India are not going to beat, or impress, or scare Australia by behaving in an aggressive manner but by playing in an aggressive manner. Not by tough talk, but by putting six balls in the right place; not taking a step towards the opposition, but by taking singles constantly; not by a shoulder bump, but by fielding sharply.
The most fearsome and intimidating opponent is the focused, disciplined, consistent one. The most aggressive teams are the ones that do not allow the pressure to ease, who play every session with fierce concentration.
Harbhajan can point his bat all day, but it's his wicket-taking that matters. Australia's mind games worked only because their cricket was uncompromisingly tough. Australia dominated because they out-skilled, and out-worked, and out-thought opponents, not because they out-talked them.

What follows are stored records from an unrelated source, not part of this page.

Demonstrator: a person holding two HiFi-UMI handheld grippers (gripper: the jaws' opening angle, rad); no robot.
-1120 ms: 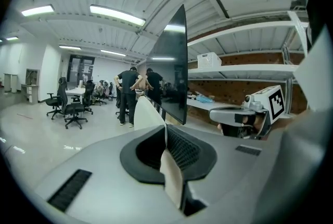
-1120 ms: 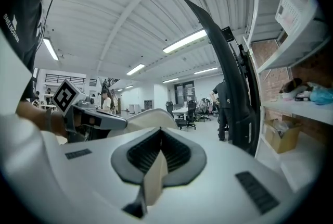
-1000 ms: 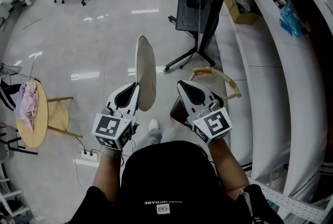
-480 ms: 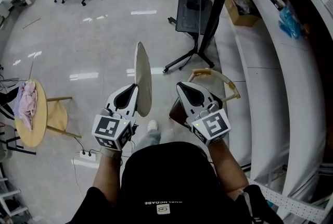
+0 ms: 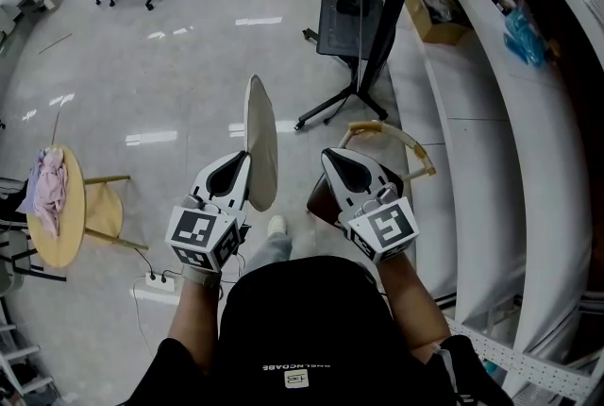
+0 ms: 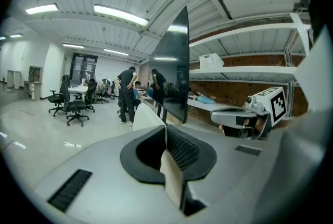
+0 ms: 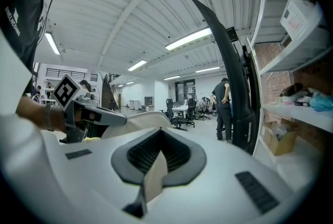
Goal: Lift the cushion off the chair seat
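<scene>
The left tool [image 5: 238, 170] is clamping the near rim of the beige cushion [image 5: 261, 142] and holding it upright and edge-on in the air, beside the wooden chair [image 5: 396, 140]. The right tool [image 5: 340, 163] is hovering with its jaws together, empty, hiding most of the dark seat. The exact contact point is hard to make out.

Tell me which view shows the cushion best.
Head view: the cushion shows nearly whole, edge-on, held up by the left tool, clear of the chair. The left gripper view shows only a pale part beyond the jaws; the right gripper view shows a pale strip behind the left tool.
</scene>
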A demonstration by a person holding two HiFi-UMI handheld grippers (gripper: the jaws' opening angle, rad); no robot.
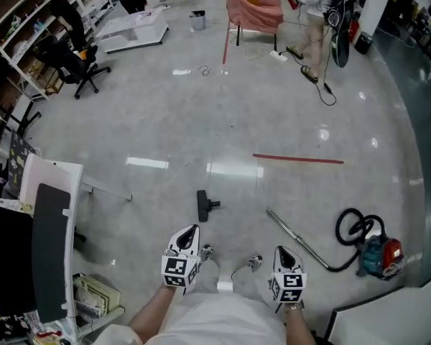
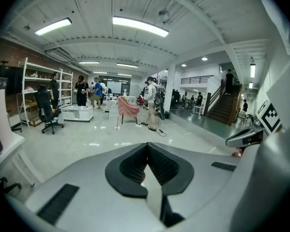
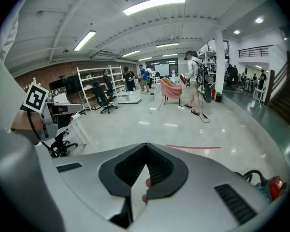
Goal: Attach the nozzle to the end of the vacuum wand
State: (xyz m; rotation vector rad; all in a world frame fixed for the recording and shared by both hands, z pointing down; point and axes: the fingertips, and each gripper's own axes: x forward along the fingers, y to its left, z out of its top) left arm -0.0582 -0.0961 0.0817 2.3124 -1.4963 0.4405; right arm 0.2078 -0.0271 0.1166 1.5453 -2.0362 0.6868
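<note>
Left claw (image 1: 192, 231) is fully closed with nothing in it; its own view shows the pads meeting at the tip. Right claw (image 1: 281, 251) is the same, closed and empty. Both are held low in front of the person, over the floor (image 1: 172, 113) and touching nothing. The nozzle (image 1: 203, 205) lies flat on the floor just ahead of the left claw, its neck pointing right. The wand (image 1: 291, 232) lies ahead of the right claw, well apart from the nozzle, its free end toward the nozzle. Its other end runs into the hose (image 1: 352, 228) and the vacuum (image 1: 379, 256). That layout probably means left takes the nozzle and right takes the wand; neither has been picked up yet. Only container: a small bin (image 1: 197, 20) far off, contents can't be seen.
</note>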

The more Sreesanth visits the match referee, the more he becomes an issue in the media, the more it distracts the captain and team from its mission. He is young, and so people will be indulgent. But patience leaks away. Especially if he has figures of 3-67. If he feels the need to swagger, he must earn it. He must remember, too, what first earned him selection for India: a talent for bowling, not an ability to be theatrical.